> **WHAT IS NEEDED**:
Repeat the data exactly. Pictures are not part of the copy.

> **GIVEN ENTRIES**:
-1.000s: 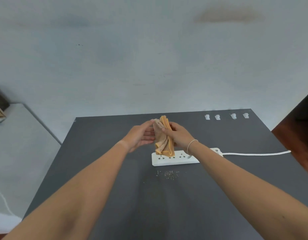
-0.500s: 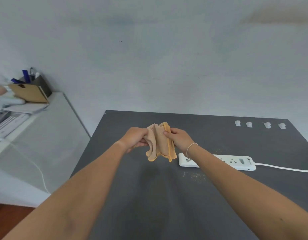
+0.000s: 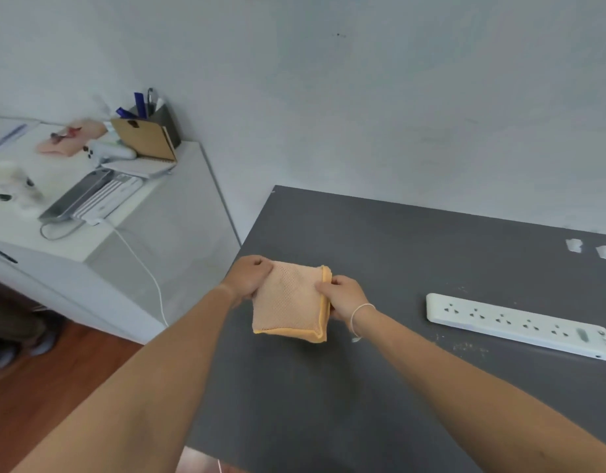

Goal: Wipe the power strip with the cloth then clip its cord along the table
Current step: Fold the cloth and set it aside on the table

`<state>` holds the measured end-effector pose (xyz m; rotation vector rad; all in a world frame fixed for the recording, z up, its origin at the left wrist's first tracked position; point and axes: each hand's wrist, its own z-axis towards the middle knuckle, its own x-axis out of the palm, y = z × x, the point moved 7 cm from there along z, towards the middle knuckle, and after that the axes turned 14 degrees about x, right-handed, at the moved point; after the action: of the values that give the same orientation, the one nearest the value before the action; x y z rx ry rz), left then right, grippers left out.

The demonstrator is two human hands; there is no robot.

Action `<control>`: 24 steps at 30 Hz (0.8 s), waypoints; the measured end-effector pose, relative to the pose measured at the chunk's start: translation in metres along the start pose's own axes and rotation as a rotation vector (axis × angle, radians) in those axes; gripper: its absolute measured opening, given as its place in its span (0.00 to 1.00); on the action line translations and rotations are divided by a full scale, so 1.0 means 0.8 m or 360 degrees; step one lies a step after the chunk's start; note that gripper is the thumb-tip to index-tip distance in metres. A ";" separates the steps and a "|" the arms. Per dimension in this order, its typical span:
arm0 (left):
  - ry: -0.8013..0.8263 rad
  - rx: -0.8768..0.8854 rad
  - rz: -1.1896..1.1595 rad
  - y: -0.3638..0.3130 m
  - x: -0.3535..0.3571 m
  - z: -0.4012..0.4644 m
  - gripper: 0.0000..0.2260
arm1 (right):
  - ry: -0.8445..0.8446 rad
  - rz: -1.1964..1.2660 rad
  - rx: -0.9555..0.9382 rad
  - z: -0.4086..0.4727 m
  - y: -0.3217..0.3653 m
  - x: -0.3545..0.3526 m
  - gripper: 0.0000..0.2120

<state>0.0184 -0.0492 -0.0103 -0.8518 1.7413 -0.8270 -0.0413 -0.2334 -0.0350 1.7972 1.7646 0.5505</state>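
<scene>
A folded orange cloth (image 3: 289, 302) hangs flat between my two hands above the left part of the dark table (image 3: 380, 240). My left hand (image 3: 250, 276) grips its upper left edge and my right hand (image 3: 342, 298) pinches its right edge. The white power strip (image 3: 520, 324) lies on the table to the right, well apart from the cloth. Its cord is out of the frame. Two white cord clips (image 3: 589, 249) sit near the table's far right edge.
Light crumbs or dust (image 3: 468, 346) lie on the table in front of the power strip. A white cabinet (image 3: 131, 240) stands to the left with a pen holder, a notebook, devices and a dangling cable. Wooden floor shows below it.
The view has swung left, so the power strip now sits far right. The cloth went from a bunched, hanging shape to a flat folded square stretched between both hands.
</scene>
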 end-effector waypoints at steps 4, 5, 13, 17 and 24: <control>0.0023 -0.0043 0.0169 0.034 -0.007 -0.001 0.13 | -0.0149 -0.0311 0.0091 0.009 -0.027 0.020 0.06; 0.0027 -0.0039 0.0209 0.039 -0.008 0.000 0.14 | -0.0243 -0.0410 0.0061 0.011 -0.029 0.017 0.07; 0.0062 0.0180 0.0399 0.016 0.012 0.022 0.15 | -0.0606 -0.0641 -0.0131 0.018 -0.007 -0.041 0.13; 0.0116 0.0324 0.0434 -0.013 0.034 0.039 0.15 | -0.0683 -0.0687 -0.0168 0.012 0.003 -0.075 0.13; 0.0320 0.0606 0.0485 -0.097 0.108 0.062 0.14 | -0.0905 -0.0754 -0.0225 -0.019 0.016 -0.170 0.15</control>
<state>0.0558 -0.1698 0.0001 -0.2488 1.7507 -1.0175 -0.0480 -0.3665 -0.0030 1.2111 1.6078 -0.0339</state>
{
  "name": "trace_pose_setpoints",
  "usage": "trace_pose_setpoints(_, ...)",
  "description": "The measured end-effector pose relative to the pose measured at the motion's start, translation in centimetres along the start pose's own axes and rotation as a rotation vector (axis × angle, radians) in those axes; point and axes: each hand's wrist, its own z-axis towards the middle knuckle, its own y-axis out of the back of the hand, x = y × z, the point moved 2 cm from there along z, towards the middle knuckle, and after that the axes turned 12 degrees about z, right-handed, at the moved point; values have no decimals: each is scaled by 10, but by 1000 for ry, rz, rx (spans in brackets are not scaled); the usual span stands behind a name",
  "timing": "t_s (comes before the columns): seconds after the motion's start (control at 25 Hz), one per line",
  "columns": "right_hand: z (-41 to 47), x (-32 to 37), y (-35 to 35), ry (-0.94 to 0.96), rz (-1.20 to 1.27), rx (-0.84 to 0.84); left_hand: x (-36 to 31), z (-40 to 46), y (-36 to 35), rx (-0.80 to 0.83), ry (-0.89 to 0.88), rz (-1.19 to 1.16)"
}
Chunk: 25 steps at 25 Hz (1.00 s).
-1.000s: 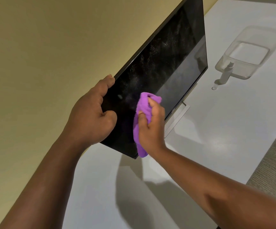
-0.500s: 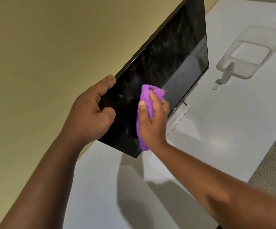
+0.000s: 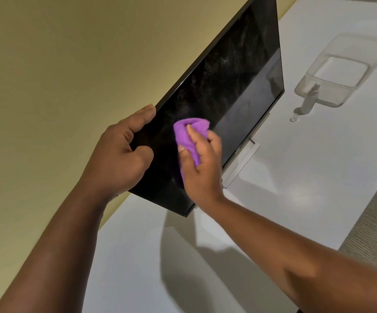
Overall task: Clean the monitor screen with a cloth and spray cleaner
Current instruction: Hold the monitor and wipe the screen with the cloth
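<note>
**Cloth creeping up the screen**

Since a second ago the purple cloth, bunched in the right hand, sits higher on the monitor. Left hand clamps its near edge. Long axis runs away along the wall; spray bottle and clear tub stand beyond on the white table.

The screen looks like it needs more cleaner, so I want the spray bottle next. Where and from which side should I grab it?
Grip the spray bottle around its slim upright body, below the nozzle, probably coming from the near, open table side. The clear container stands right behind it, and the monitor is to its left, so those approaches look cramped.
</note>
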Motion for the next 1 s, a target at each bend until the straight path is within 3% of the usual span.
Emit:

> **RESPONSE AREA**:
-1.000s: 
-0.500s: 
+0.000s: 

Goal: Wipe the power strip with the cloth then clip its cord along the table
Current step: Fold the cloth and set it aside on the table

`<state>` holds the measured end-effector pose (xyz m; rotation vector rad; all in a world frame fixed for the recording, z up, its origin at the left wrist's first tracked position; point and axes: each hand's wrist, its own z-axis towards the middle knuckle, its own x-axis out of the palm, y = z × x, the point moved 7 cm from there along z, towards the middle knuckle, and after that the axes turned 14 degrees about x, right-handed, at the moved point; after the action: of the values that give the same orientation, the one nearest the value before the action; x y z rx ry rz), left then right, grippers left out.

The demonstrator is two human hands; there is no robot.

Action `<control>`: 24 steps at 30 Hz (0.8 s), waypoints; the measured end-effector pose, relative to the pose measured at the chunk's start: translation in metres along the start pose's own axes and rotation as a rotation vector (axis × angle, radians) in those axes; gripper: its absolute measured opening, given as its place in its span (0.00 to 1.00); on the action line translations and rotations are divided by a full scale, so 1.0 means 0.8 m or 360 degrees; step one lies a step after the chunk's start; note that gripper is the thumb-tip to index-tip distance in metres. A ";" separates the steps and a "|" the arms. Per dimension in this order, its typical span:
arm0 (left):
  - ry: -0.8013..0.8263 rad
  - rx: -0.8768..0.8854 rad
  - rz: -1.1896..1.1595 rad
  - y: -0.3638..0.3130 m
  - x: -0.3535..0.3571 m
  - z: -0.4012..0.4644 m
  - gripper: 0.0000..0.2260
arm1 (right):
  - ry: -0.8445..0.8446 rad
  - rz: -1.1964..1.2660 rad
  - rx: -0.9555..0.9382 rad
  - z: -0.4086..0.4727 m
  - y: -0.3217..0.3653 m
  - x: -0.3545..0.3526 m
  - gripper: 0.0000..0.2120

<state>0.0184 -0.0492 -0.0103 -0.8518 1.7413 -0.8270 -0.0413 -0.2334 -0.0350 1.7972 1.7646 0.5505</state>
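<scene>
A folded orange cloth (image 3: 289, 302) hangs flat between my two hands above the left part of the dark table (image 3: 380, 240). My left hand (image 3: 250, 276) grips its upper left edge and my right hand (image 3: 342, 298) pinches its right edge. The white power strip (image 3: 520, 324) lies on the table to the right, well apart from the cloth. Its cord is out of the frame. Two white cord clips (image 3: 589, 249) sit near the table's far right edge.
Light crumbs or dust (image 3: 468, 346) lie on the table in front of the power strip. A white cabinet (image 3: 131, 240) stands to the left with a pen holder, a notebook, devices and a dangling cable. Wooden floor shows below it.
The view has swung left, so the power strip now sits far right. The cloth went from a bunched, hanging shape to a flat folded square stretched between both hands.
</scene>
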 end-effector waypoints at steps 4, 5, 13, 17 and 24: <control>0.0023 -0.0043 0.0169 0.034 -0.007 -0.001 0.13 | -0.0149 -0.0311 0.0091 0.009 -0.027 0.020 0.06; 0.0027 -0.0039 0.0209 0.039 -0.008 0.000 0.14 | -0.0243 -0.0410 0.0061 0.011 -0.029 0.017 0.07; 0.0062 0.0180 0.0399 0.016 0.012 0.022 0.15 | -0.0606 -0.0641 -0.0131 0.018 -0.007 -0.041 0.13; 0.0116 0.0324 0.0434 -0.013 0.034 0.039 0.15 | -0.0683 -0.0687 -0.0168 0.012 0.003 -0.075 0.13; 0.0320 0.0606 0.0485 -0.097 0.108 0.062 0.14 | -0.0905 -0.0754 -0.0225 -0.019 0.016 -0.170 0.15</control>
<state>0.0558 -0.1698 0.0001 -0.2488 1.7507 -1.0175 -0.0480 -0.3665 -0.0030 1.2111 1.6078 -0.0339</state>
{
  "name": "trace_pose_setpoints",
  "usage": "trace_pose_setpoints(_, ...)",
  "description": "The measured end-effector pose relative to the pose measured at the motion's start, translation in centimetres along the start pose's own axes and rotation as a rotation vector (axis × angle, radians) in those axes; point and axes: each hand's wrist, its own z-axis towards the middle knuckle, its own y-axis out of the back of the hand, x = y × z, the point moved 2 cm from there along z, towards the middle knuckle, and after that the axes turned 12 degrees about z, right-handed, at the moved point; values have no decimals: each is scaled by 10, but by 1000 for ry, rz, rx (spans in brackets are not scaled); the usual span stands behind a name",
  "timing": "t_s (comes before the columns): seconds after the motion's start (control at 25 Hz), one per line",
  "columns": "right_hand: z (-41 to 47), x (-32 to 37), y (-35 to 35), ry (-0.94 to 0.96), rz (-1.20 to 1.27), rx (-0.84 to 0.84); left_hand: x (-36 to 31), z (-40 to 46), y (-36 to 35), rx (-0.80 to 0.83), ry (-0.89 to 0.88), rz (-1.19 to 1.16)"
}
Chunk: 25 steps at 25 Hz (1.00 s).
-1.000s: 
-0.500s: 
+0.000s: 
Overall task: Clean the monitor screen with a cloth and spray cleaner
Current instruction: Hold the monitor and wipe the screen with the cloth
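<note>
**Cloth creeping up the screen**

Since a second ago the purple cloth, bunched in the right hand, sits higher on the monitor. Left hand clamps its near edge. Long axis runs away along the wall; spray bottle and clear tub stand beyond on the white table.

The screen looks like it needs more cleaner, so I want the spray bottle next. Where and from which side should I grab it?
Grip the spray bottle around its slim upright body, below the nozzle, probably coming from the near, open table side. The clear container stands right behind it, and the monitor is to its left, so those approaches look cramped.
</note>
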Motion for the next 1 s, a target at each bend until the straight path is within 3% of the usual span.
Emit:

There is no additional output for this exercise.